- WHAT TO PRODUCE
Working through the lines below, return each one that holds "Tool".

- MATERIAL FOR THE TASK
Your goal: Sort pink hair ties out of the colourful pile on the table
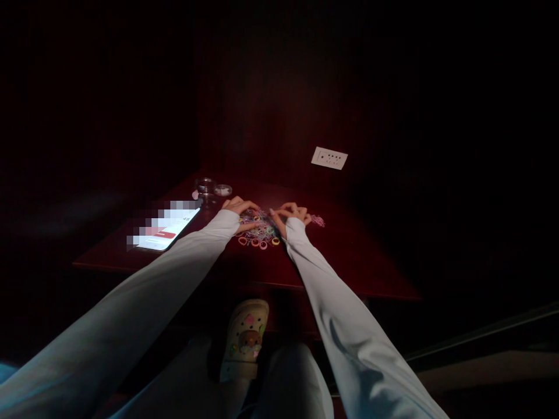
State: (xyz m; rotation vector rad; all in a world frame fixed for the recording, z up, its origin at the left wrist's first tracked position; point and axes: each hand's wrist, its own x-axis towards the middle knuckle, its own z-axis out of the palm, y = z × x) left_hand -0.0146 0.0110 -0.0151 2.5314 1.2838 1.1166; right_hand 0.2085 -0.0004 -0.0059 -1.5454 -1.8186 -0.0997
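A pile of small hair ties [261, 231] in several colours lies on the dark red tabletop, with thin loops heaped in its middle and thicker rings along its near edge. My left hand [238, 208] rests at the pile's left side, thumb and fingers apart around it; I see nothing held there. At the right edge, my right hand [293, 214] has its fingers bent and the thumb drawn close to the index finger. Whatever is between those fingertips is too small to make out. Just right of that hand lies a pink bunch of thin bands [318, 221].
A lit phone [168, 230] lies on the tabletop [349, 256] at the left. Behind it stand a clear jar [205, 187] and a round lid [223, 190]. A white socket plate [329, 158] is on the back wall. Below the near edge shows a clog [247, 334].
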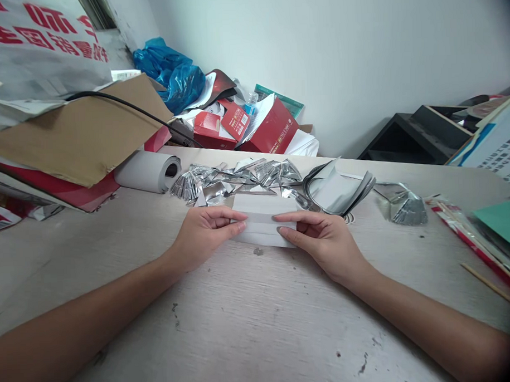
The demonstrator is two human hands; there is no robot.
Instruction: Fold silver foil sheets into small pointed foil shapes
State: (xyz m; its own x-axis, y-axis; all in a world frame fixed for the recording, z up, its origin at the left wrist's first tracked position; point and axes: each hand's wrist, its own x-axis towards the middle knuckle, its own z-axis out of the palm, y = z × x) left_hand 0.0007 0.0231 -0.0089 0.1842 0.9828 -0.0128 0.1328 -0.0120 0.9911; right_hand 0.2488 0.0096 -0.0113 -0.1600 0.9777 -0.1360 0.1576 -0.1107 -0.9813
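Note:
A folded white paper sheet [261, 220] lies on the pale wooden table [251, 325] in the middle. My left hand [206, 233] pinches its left edge between thumb and fingers. My right hand [319, 236] pinches its right edge the same way. Just behind the sheet lies a heap of folded silver foil pieces [233, 180]. A curled stack of silver sheets [336, 191] rests to the right of the heap, close to my right hand.
A white paper roll [148, 171] lies at the left, beside cardboard [81, 130] and red boxes [244, 124]. A blue plastic bag [171, 74] sits at the back. Another folded foil piece [401, 205], booklets [490, 233] and a thin wooden stick [490, 286] are at the right.

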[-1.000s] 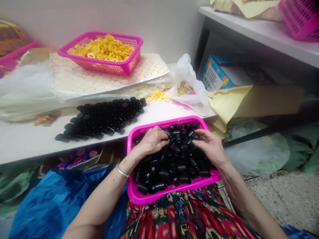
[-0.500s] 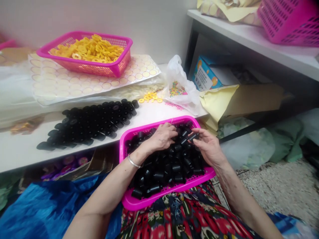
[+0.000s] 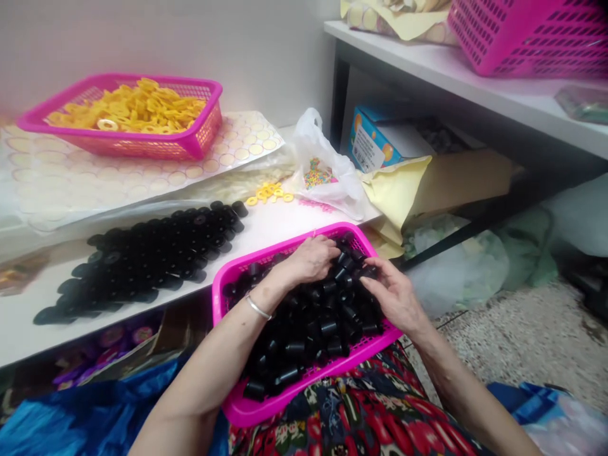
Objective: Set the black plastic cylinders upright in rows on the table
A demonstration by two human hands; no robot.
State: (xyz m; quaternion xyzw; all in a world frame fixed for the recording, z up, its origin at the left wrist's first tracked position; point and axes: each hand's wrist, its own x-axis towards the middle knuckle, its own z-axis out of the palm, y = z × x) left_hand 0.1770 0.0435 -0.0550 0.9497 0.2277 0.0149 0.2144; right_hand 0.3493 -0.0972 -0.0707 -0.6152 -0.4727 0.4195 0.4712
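Note:
A pink plastic basket [image 3: 217, 304] full of short black cylinders [image 3: 327, 326] rests on my lap against the table edge. My left hand [image 3: 313, 258], with a silver bangle at the wrist, reaches into its far side, fingers curled down among the cylinders. Its fingertips are hidden, so what they pinch does not show. At the basket's right side, my right hand [image 3: 393, 292] holds a black cylinder [image 3: 369, 272] between thumb and fingers. Many more black cylinders [image 3: 152, 253] stand upright in tight rows on the white table [image 3: 266, 237], left of the basket.
Behind the rows, a pink basket of yellow rings [image 3: 137, 111] sits on a sheet printed with circles [image 3: 237, 136]. Loose yellow rings [image 3: 270, 192] and a white plastic bag [image 3: 327, 149] lie nearby. To the right are a shelf [image 3: 403, 60] and an open cardboard box [image 3: 468, 180].
The view has swung to the right, so the table things sit further left. My right hand has lowered slightly with its cylinder; my left hand stays in the basket with fingers curled.

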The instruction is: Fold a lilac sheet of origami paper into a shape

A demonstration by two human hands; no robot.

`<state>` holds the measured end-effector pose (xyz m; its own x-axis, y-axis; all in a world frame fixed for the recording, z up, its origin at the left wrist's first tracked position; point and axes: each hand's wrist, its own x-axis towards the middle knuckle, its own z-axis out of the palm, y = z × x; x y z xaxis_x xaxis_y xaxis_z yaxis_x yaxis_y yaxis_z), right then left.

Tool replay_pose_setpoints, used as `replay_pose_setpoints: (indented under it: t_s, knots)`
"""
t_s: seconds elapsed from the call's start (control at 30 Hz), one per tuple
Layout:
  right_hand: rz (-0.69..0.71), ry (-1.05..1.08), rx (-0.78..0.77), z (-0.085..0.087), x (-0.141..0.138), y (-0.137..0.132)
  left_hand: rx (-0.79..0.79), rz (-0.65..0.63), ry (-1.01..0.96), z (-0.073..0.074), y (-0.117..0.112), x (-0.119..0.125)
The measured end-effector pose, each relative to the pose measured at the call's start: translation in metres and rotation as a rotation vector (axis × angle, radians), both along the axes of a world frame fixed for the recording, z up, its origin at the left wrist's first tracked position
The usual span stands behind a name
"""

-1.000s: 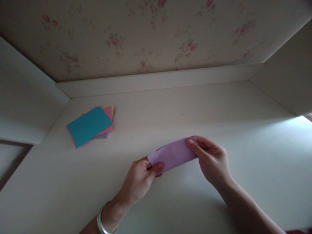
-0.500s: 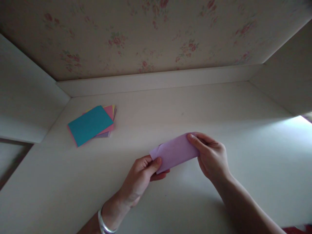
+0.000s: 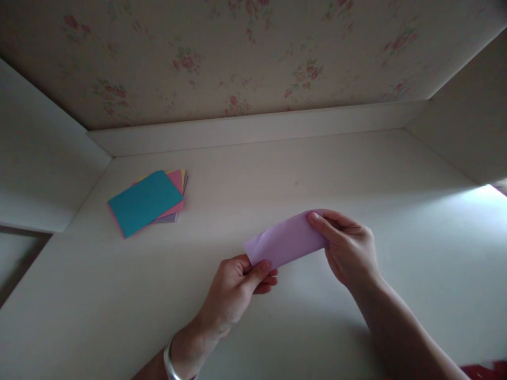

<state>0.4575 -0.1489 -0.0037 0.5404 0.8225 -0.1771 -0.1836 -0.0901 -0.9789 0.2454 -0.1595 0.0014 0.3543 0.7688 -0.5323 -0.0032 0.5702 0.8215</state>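
Observation:
A folded strip of lilac paper [image 3: 285, 240] is held just above the pale desk [image 3: 277, 174], tilted up to the right. My left hand [image 3: 237, 287] pinches its lower left end between thumb and fingers; a silver bangle sits on that wrist. My right hand [image 3: 348, 248] pinches the upper right end, thumb on top. The paper bows slightly between the two hands.
A small stack of coloured paper sheets [image 3: 146, 201], teal on top with pink and yellow beneath, lies at the left of the desk. A low white ledge [image 3: 253, 129] and floral wallpaper stand behind. White side panels close in left and right.
Both hands have lifted the lilac paper slightly up and to the right. The strip now bows upward a little; the grips stay the same.

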Motion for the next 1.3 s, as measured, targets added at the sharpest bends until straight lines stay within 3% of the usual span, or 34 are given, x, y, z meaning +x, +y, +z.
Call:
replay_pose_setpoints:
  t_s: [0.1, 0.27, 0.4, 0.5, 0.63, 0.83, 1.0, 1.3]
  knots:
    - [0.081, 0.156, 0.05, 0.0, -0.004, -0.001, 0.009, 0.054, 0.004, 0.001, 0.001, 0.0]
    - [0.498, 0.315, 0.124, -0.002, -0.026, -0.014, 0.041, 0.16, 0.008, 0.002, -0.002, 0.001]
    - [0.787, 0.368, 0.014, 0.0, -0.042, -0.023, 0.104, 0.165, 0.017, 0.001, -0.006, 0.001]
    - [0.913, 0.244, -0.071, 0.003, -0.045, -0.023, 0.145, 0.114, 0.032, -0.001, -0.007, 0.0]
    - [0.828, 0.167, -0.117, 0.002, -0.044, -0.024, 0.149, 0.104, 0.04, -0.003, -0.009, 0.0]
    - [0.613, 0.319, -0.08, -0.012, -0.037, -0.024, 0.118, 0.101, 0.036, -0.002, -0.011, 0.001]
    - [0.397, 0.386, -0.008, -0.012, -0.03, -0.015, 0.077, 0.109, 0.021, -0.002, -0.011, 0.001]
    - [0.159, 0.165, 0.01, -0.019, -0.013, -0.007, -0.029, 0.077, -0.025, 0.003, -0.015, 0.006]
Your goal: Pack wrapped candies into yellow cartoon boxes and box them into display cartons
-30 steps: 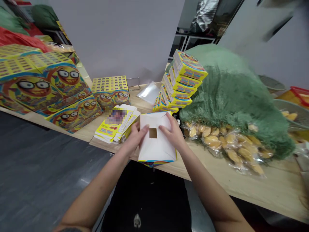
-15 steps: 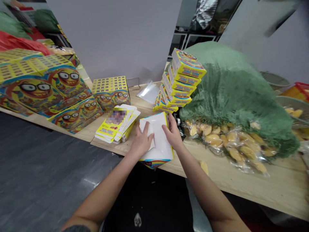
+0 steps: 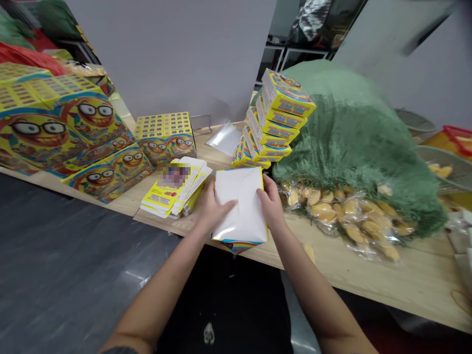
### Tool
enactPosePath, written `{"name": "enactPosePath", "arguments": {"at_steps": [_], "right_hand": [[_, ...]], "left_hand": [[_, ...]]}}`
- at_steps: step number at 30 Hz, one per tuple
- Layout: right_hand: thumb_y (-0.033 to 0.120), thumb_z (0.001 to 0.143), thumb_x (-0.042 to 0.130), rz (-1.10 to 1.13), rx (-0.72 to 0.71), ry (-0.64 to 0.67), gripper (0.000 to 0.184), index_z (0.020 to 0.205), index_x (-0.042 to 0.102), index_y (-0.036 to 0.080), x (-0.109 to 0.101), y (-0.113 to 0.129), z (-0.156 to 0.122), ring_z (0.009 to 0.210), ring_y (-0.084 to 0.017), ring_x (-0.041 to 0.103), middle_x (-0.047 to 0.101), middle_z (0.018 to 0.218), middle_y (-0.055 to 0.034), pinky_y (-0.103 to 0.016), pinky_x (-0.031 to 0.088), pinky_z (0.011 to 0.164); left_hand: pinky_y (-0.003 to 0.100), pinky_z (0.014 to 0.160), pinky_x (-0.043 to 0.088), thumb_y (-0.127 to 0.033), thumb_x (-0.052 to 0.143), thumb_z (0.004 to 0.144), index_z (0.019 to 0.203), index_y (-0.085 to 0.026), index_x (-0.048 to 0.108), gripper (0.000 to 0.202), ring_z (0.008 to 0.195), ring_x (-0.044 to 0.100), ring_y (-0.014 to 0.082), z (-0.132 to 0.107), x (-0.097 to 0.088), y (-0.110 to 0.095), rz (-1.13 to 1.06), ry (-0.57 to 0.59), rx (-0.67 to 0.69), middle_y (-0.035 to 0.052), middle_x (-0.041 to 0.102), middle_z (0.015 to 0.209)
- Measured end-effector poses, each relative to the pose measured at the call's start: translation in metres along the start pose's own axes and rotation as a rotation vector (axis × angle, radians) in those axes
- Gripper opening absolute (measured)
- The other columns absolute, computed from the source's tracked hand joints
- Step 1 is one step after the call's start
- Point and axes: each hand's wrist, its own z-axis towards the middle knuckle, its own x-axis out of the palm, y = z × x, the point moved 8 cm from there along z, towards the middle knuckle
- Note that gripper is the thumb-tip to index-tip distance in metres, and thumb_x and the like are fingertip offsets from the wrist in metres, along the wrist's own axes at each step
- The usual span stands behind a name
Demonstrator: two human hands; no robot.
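Note:
A small cardboard box (image 3: pixel 241 206) stands on the wooden table's front edge, its white flaps folded flat and closed on top, yellow and rainbow print showing at the sides. My left hand (image 3: pixel 214 209) grips its left side with fingers pressed on the top flaps. My right hand (image 3: pixel 272 202) clasps its right side. Just left of the box lies a pile of flat, unfolded yellow cartons (image 3: pixel 176 187).
A leaning stack of finished yellow boxes (image 3: pixel 275 123) stands behind. Large yellow display cartons (image 3: pixel 66 132) fill the left. A green net sack (image 3: pixel 350 142) covers bags of yellow snacks (image 3: pixel 342 216) on the right. The wooden table (image 3: pixel 405 280) runs right; dark floor (image 3: pixel 55 275) lies below left.
The box's bottom flaps, which showed a square gap a second ago, have been folded in and now lie closed flat. Both hands shifted slightly on the box.

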Motion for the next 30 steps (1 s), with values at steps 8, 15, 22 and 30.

- SOLUTION FOR THIS EXERCISE
Tool replay_pose_setpoints, used as `replay_pose_setpoints: (indented under it: t_s, knots)`
### Tool

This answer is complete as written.